Across the material below, how many lines contain the word "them"? Respond with the number only.

Supplied information -
———

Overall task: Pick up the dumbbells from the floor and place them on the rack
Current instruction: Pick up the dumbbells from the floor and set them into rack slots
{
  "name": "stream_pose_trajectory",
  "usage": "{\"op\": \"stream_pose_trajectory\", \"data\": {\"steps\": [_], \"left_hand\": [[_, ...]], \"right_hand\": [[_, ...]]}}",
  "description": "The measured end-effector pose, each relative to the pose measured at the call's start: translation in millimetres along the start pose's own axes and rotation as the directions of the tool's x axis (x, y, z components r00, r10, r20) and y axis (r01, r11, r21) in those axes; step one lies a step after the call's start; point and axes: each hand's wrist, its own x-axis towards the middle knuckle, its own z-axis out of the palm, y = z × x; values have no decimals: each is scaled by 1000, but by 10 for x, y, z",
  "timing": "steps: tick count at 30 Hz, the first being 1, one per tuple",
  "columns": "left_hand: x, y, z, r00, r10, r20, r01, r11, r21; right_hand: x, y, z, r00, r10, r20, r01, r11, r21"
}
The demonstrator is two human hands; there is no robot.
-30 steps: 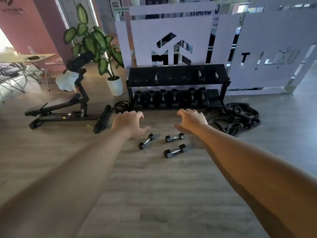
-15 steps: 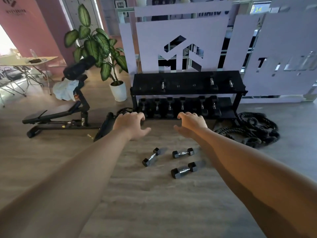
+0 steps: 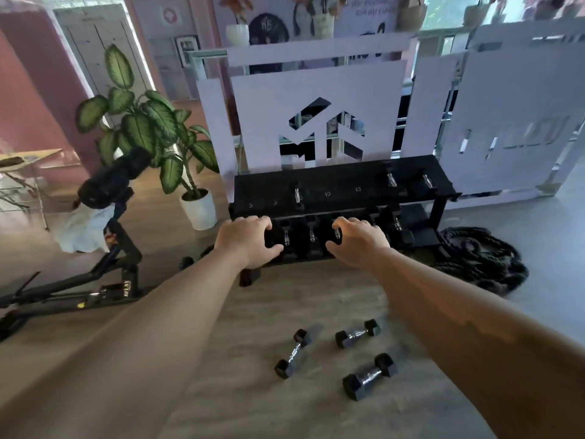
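Three dumbbells [image 3: 335, 356] are lying loose on the wooden floor [image 3: 253, 407] before the rack [image 3: 342, 191]. Left hand [image 3: 247, 240] and right hand [image 3: 359, 240] are being held empty, fingers spread. Round handles may be fumbled, letting one roll.

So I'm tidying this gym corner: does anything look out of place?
Yes: three small black hex-ended dumbbells with chrome handles lie scattered on the grey wood floor at different angles, off the black two-tier rack. Both hands are empty.
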Motion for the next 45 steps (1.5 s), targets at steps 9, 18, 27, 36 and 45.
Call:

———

Answer section - 2